Here is a recipe inspired by Joan Nathan.

Brush beets with olive oil.  Wrap them in aluminum foil.  Place them in a 400 degree oven for one hour.  Remove and peel the beets.  Dice them.  Place the diced beets in a bowl and mix in:

  • 2 tbsp. finely chopped onion
  • salt
  • pepper
  • 1 tsp. ground cumin
  • 2 garlic cloves, finely minced
  • 2 lemons, squeezed
  • 1 tbsp. extra virgin olive oil

Chill for one hour before serving.

Apples

The traditional way to serve apples in the Sephardic Rosh Hashanah table is called mansanada.  Mansanada is a type of apple compote.

This recipe is adapted from Midrash Ben Ish Hai.

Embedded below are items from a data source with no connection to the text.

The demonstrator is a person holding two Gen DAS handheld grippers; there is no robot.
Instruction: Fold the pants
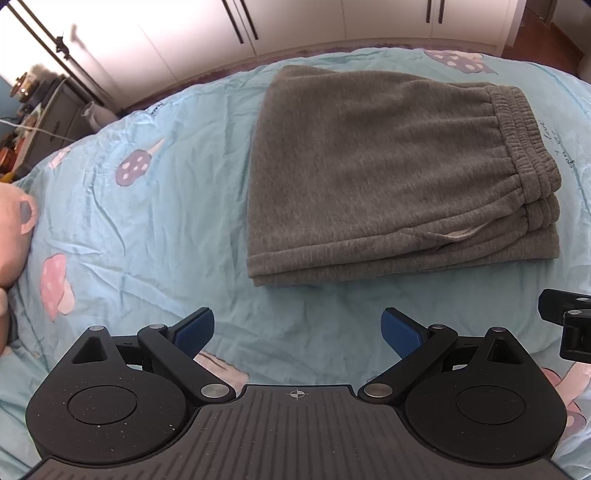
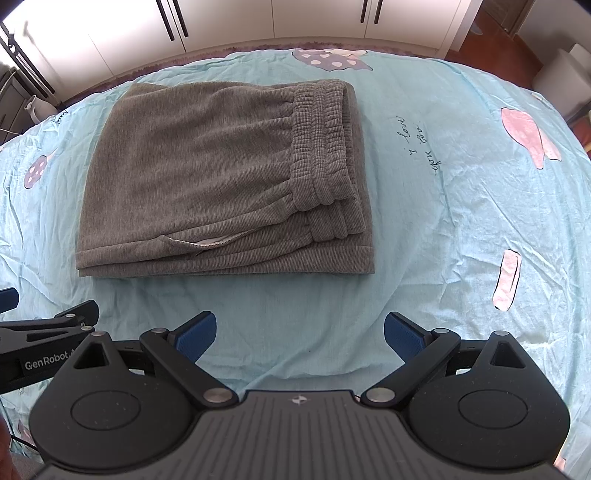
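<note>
Folded grey pants on a light blue bed, both grippers held back from them with nothing in their grasp.

The bed (image 1: 155, 206) fills most of both views, its blue sheet (image 2: 443, 229) wrinkled and printed with pink and purple mushrooms. White wardrobe doors (image 1: 295, 26) stand beyond its far edge. The pants (image 2: 221, 177) lie flat on the sheet in a neat stacked rectangle, the ribbed waistband (image 2: 321, 147) along their right side and a pocket opening near the front edge. The left gripper (image 1: 297, 332) hovers near the pants' front edge, fingers spread wide apart. The right gripper (image 2: 300, 334) sits just beside it, likewise spread apart, clear of the cloth.
</note>
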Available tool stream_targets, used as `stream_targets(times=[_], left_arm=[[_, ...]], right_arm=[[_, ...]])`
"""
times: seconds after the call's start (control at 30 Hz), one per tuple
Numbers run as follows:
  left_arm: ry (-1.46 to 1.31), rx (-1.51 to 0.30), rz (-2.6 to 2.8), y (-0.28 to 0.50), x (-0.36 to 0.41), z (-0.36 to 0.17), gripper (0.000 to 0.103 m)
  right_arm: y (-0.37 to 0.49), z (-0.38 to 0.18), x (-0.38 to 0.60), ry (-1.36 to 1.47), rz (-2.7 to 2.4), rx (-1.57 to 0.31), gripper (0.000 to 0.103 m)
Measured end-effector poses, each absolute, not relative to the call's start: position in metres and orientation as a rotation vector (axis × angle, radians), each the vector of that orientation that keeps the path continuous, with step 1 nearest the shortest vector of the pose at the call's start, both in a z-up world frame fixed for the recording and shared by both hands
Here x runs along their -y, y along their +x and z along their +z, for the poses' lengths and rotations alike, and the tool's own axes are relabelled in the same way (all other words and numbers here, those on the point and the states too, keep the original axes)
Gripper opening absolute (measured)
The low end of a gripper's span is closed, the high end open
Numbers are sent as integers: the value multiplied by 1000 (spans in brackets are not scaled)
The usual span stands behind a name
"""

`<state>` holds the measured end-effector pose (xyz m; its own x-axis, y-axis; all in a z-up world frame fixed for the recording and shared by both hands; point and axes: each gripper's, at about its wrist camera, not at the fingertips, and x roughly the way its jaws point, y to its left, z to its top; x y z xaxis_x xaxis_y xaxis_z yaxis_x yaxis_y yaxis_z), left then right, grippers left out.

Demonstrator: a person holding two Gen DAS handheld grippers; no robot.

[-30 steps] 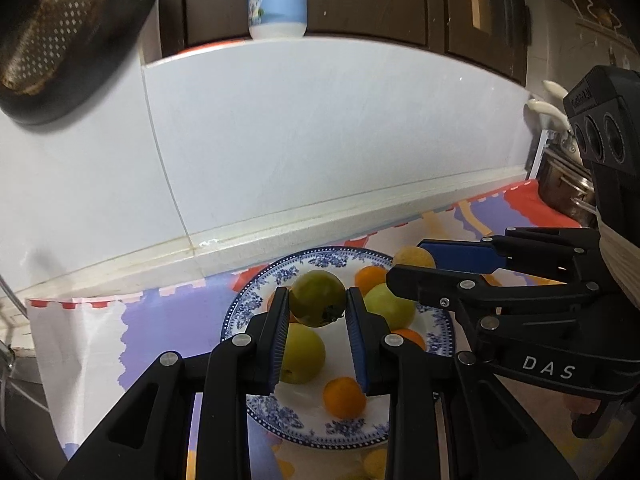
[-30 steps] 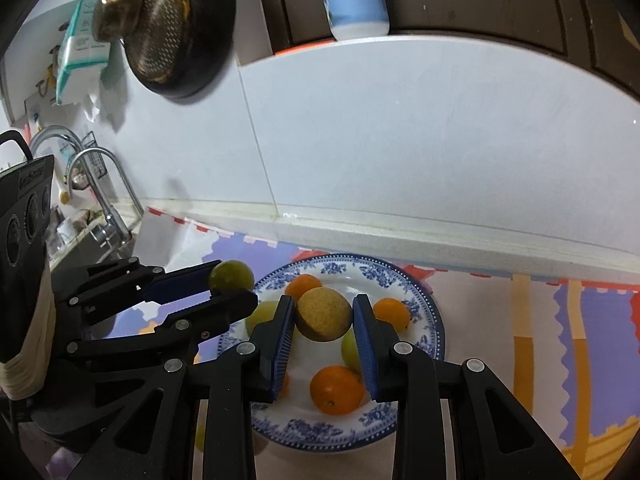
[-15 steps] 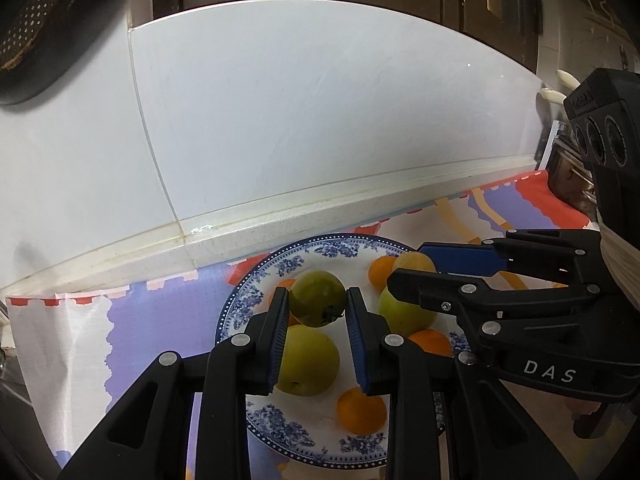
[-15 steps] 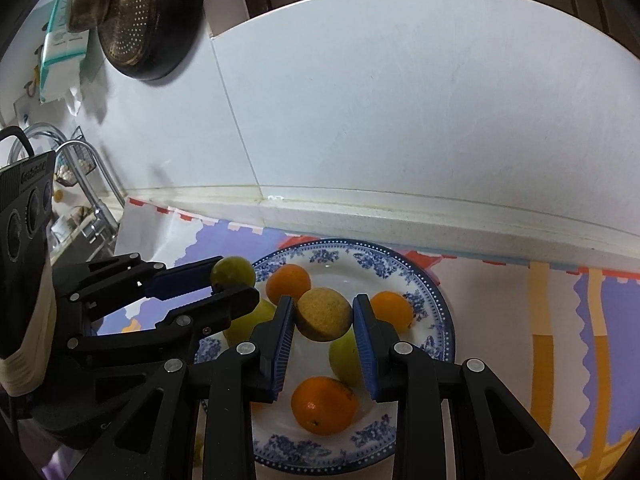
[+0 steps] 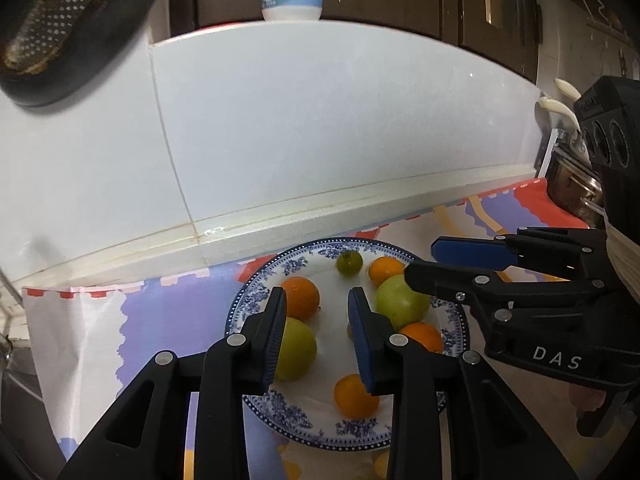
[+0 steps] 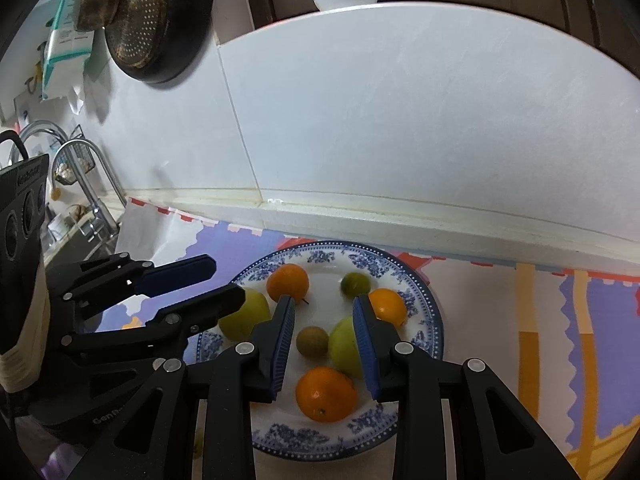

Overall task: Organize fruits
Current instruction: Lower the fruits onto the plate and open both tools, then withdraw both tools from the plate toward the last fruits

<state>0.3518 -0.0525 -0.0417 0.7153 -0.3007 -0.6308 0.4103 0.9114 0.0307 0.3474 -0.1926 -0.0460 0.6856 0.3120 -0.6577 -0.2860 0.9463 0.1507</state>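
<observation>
Looks like this one's nearly wrapped up, going by how things sit. The blue-and-white plate (image 6: 425, 294) on the cloth-covered bench (image 6: 540, 320) already has seven fruits on it. There are three oranges, one at the front (image 6: 326, 394), one back left (image 6: 288, 282) and one on the right (image 6: 386, 306). There are also two pale green fruits (image 6: 244, 314) (image 6: 344, 346), a small dark green fruit (image 6: 356, 284) at the back and a small brown fruit (image 6: 312, 342) in the middle. All of them are lying on the plate, none in the air.

What's left? Hard to say. There might be a yellowish bit or two on the bench just past the plate's near edge, but it's half hidden and could be the cloth pattern.

The left hand-held gripper (image 5: 316, 300) hangs over the plate, jaws only a narrow gap apart and just eased open, with nothing between them. The right hand-held gripper (image 6: 324, 304) is also narrowly parted and empty. The brown fruit shows through its gap but sits down on the plate, clear of the pads.
</observation>
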Motion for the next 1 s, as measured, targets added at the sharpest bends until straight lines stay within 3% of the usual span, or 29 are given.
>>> stream_targets(times=[0.1,0.33,0.43,0.57,0.67,0.87,1.0], left_arm=[[168,-640,-381,340,50,-32,34],[156,-580,-341,312,41,-8,50],[153,-554,-321,298,37,1,54],[152,-524,-304,279,34,13,62],[156,-503,-280,266,31,20,68],[170,-473,-241,239,26,22,81],[183,-482,-237,225,23,16,83]], right_arm=[[339,-38,193,27,326,-719,31],[314,-16,192,26,328,-666,32],[302,-8,192,24,323,-643,39],[286,3,191,7,317,-612,40],[276,9,192,6,309,-589,51],[255,15,194,6,294,-571,58],[242,13,191,-20,295,-572,58]])
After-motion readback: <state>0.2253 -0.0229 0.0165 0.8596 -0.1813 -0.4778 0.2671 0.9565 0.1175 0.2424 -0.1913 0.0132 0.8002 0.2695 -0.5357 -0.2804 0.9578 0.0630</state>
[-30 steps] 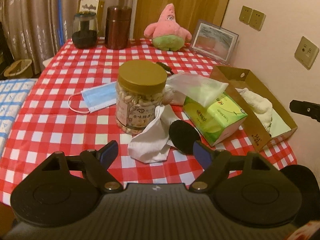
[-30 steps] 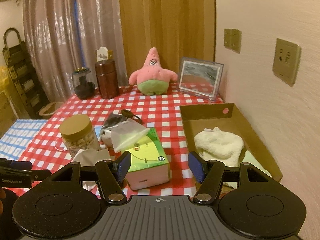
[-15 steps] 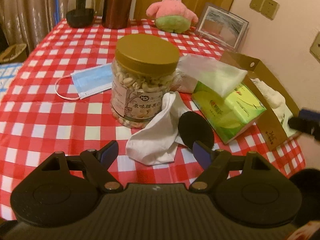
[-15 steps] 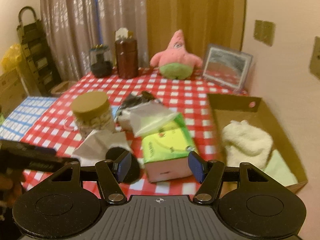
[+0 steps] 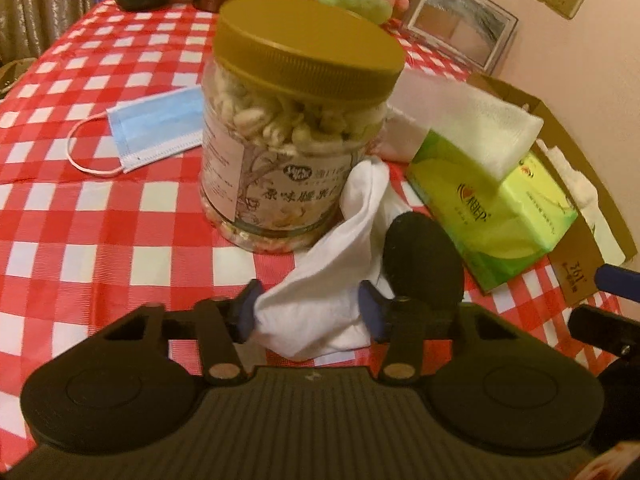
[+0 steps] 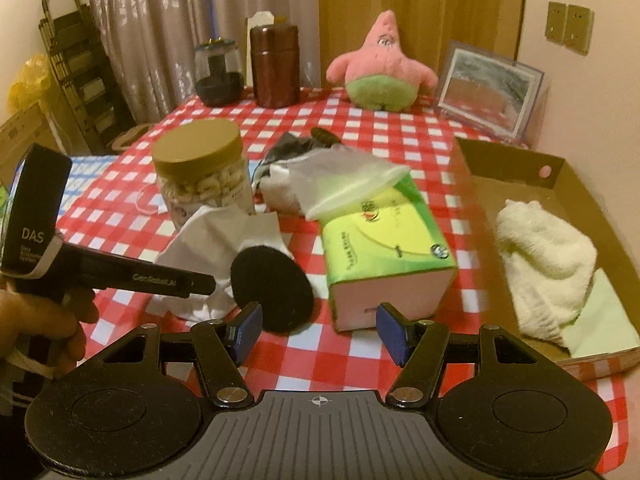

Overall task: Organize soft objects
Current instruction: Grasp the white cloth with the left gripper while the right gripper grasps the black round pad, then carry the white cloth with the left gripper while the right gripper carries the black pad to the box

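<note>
Table (image 6: pixel 360 128) under a red-and-white checked cloth — bearing a nut jar (image 6: pixel 204 176), white cloth (image 5: pixel 340 272), black disc (image 6: pixel 272 292), tissue box (image 6: pixel 384 236), blue face mask (image 5: pixel 156 128), cardboard tray (image 6: pixel 472 160), pink plush (image 6: pixel 380 68) and picture frame (image 6: pixel 488 88).

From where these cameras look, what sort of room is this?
Most likely a room in someone's home: a table under a red checked tablecloth, a pink star plush toy and a framed picture against the wall, with curtains behind.
</note>
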Available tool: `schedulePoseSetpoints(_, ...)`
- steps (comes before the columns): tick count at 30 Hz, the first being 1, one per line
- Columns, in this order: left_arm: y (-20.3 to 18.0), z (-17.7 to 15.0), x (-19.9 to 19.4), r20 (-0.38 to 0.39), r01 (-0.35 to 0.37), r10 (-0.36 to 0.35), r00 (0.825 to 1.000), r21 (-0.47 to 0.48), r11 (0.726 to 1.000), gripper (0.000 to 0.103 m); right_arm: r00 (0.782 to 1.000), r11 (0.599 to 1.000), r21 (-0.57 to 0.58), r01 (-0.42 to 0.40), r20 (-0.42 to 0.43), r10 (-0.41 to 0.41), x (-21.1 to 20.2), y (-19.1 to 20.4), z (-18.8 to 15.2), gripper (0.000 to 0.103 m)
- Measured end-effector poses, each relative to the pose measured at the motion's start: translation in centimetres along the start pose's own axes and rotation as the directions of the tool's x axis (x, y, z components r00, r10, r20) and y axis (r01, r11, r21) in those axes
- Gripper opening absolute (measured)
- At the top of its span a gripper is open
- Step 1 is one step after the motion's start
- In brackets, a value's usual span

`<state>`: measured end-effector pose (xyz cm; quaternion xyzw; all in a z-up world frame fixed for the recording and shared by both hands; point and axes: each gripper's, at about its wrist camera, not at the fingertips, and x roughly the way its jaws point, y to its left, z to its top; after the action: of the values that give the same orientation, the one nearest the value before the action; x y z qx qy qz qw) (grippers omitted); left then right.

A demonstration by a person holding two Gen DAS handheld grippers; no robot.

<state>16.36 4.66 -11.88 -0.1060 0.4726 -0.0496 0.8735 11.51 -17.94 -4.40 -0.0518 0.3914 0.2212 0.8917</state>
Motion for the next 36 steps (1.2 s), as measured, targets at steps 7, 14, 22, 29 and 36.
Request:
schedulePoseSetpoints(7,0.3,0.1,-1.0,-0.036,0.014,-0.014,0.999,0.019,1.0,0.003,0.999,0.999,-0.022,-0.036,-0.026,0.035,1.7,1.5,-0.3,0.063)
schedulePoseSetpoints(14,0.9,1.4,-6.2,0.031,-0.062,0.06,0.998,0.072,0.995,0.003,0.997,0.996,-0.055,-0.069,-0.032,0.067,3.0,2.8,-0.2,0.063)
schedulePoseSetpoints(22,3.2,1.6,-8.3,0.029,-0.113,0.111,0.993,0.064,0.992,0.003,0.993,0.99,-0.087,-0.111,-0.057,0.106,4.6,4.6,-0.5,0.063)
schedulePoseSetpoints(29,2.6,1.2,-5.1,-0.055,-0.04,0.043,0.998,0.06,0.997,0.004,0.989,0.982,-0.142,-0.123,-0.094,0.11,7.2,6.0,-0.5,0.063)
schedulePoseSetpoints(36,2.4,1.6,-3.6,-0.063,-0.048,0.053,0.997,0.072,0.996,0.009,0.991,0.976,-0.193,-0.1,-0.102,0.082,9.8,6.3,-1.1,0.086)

  • 1 tsp. ground cloves or cardamom
  • 2 1/2 tbsp. granulated refined sugar
  • 6 apples which are good for cooking such as Stayman, York Imperial, Rome Beauty, Rhode Island Greening, Lady, Jonathan, and Gravenstein
  • 1/2 cup water

Core and quarter the apples.  Peel and slice them.  Arrange the slices in a pot.  Sprinkle the sugar and ground cloves or cardamom over them.  Pour the water into the pot.  Bring to a boil, and then simmer for about 10 minutes.  Remove the apple slices with a slotted spoon.  Allow the liquid to continue cooking until it is transformed into a syrup.  Pour the sauce over the apples.

The yehi ratzon blessing over the apple is:

“Yehi Ratzon Mil’fa’necha, Adonai Eloheinu She techadesh aleinu shana tova u’metuka.”
“May if be your will Adonai our God to renew us for a good and sweet year.”

Head Of A Ram, Fish, Or Rooster

It is a very ancient tradition to bake and present at the table the head of a ram.  This is done to symbolize a desire for the Rosh Hashanah celebrants to be leaders, not followers.  This symbol helps us remember that God allowed Abraham to replace his son Isaac with a sheep when making his sacrifice as commanded.  The head of a fish or rooster symbolized this hope in some of the Sephardic communities.  The blessing is:

“Yehi Ratzon Mil’fa’necha, Adonai Eloheinu She niyeh ke rosh velo ke zanav.”

“May if be your will Adonai our God That we will be the head and not the tail.”

I like to serve a whole, smoked fish, like a mackerel.  It is very elegant with its beautiful golden color.

As there are protective amulets, so there are protective foods.  Long standing traditions dictate that the new year must be welcomed with the proper foods and blessings to merit life, sustenance, and the opportunity to perform mitzvot.  Yehi ratzon!  Shana tova.